4️⃣ Did you explain it in words at the end?
Tick all four — you’ve already earned two marks before the final number appears.
📏 Mark-scheme phrase: “Using P(A | B)=P(A and B)/P(B).”
Write that and you’re safe.
⚙️ Example 2 – Football Form and Rainy Saturdays
Now a different story.
A local team wins 60 % of matches overall. When it rains, their win rate drops to 30 %. Rainy days happen 40 % of the time.

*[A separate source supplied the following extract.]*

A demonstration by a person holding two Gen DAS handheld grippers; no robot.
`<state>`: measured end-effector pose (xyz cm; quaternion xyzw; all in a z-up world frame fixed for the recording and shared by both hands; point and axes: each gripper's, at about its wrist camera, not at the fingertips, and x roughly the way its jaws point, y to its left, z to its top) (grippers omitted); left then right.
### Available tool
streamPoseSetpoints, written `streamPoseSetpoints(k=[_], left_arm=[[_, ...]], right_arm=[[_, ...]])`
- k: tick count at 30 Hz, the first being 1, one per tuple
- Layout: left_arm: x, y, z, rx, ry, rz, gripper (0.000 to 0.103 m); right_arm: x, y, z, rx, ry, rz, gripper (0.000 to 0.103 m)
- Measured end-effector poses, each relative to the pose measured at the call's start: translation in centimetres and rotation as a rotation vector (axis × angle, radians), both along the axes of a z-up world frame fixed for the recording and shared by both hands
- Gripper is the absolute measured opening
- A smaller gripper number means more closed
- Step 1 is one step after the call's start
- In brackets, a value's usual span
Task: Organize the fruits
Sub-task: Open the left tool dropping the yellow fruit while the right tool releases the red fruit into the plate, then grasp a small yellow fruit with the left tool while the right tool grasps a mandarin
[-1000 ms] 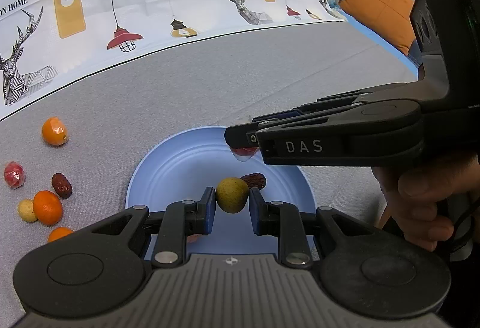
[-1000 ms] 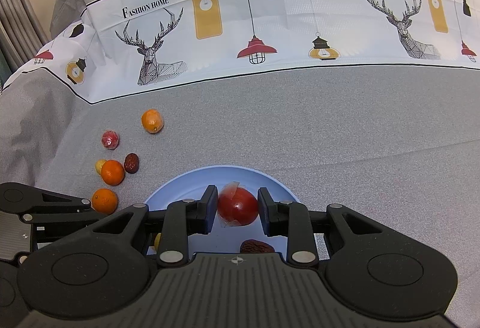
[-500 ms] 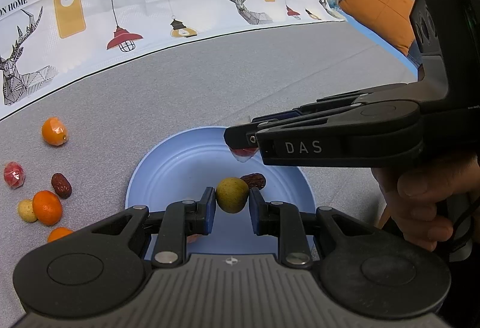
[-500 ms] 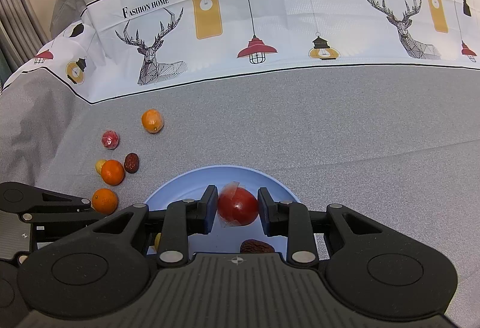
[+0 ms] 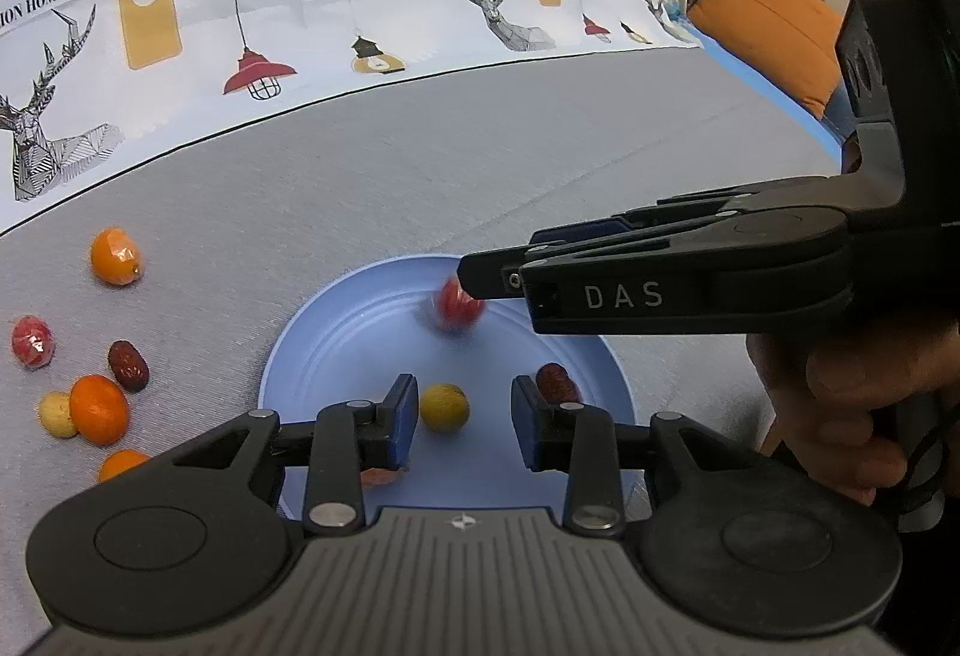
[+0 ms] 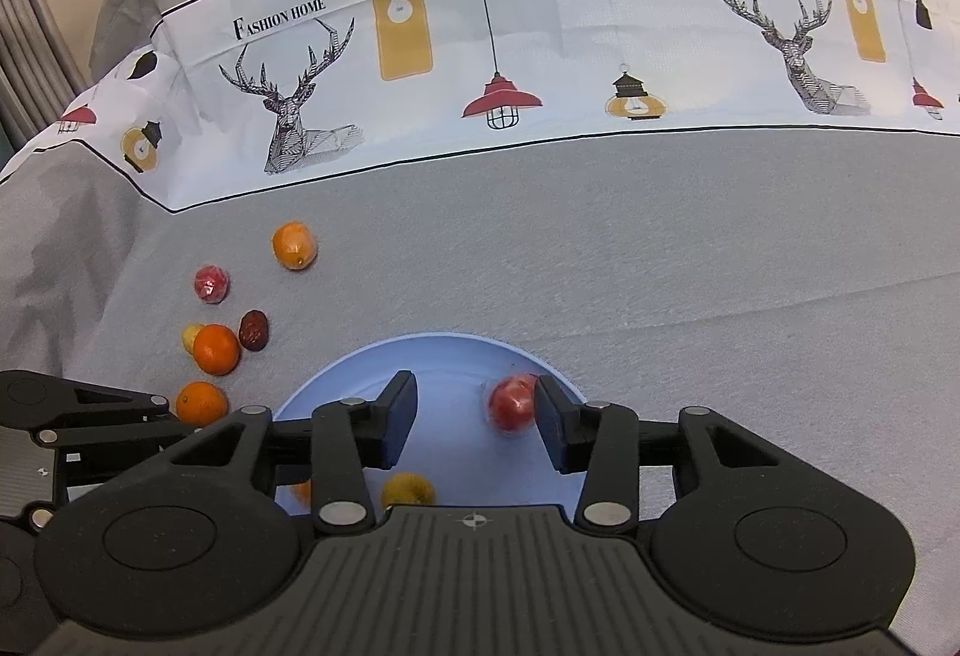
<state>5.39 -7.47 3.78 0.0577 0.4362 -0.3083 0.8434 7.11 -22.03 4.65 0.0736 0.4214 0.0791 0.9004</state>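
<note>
A blue plate [image 5: 336, 344] lies on the grey cloth, also in the right wrist view [image 6: 444, 350]. My left gripper [image 5: 462, 416] is open over it; a small yellow-green fruit [image 5: 444, 406] lies free on the plate between its fingers. My right gripper [image 6: 474, 416] is open; a wrapped red fruit [image 6: 510, 404] is blurred beside its right finger and shows in the left wrist view [image 5: 459, 303] over the plate. A dark red date [image 5: 555, 382] and an orange piece [image 5: 381, 476] lie in the plate.
Left of the plate lie loose fruits: an orange kumquat [image 5: 115, 257], a wrapped red fruit [image 5: 31, 342], a date [image 5: 128, 365], oranges [image 5: 99, 409] and a yellow fruit [image 5: 55, 414]. A patterned white cloth band runs behind. An orange cushion [image 5: 774, 26] is far right.
Both grippers opened. The yellow-green fruit left the left jaws and now lies on the plate. The red fruit left the right jaws and is moving, blurred, over the plate.
</note>
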Motion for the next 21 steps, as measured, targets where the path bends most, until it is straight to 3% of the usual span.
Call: streamPoseSetpoints(k=[8,14,18,21], left_arm=[[0.6,1.2,0.8,0.018,-0.054,0.106,0.051],[2.0,5.5,2.4,-0.041,-0.143,0.379,0.052],[2.8,9.2,3.5,-0.112,-0.144,0.563,0.052],[2.9,11.5,4.5,-0.086,-0.167,0.686,0.052]], right_arm=[[0.0,0.2,0.1,-0.026,-0.015,-0.020,0.045],[0.2,0.0,0.3,-0.028,-0.027,-0.046,0.045],[0.3,0.0,0.5,-0.011,-0.037,-0.058,0.045],[0.4,0.3,0.6,0.004,-0.044,-0.052,0.045]])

Find the probability it’s raining, given that they lost.
Okay—slow down.
We’ll draw a tree.
Rain (0.4) → Win (0.3) → Lose (0.7).
Dry (0.6) → Win (0.75) → Lose (0.25).
Multiply along:
Rain + Lose = 0.4×0.7 = 0.28
Dry + Lose = 0.6×0.25 = 0.15
Total Lose = 0.43.
Now, the key step:
P(\text{Rain}\mid\text{Lose})=\frac{0.28}{0.43}=0.65
✅ So if they lost, there’s about a 65 % chance it was raining.
Feels believable, doesn’t it? That’s always a good sign.
❗ Common Exam Traps
Trap | Quick Fix |
Using P(A) instead of P(B) in the denominator | Read “given B” → denominator = P(B) |
Forgetting to divide at all | Always normalise back to the given world |
Adding when you should multiply | “AND” = × , “OR” = + |
Rounding too soon | Keep exact fractions till the end |
Treating “without replacement” as identical events | Update probabilities after each draw |
🧠 Every year someone writes 0.28 and stops. Don’t. That’s halfway.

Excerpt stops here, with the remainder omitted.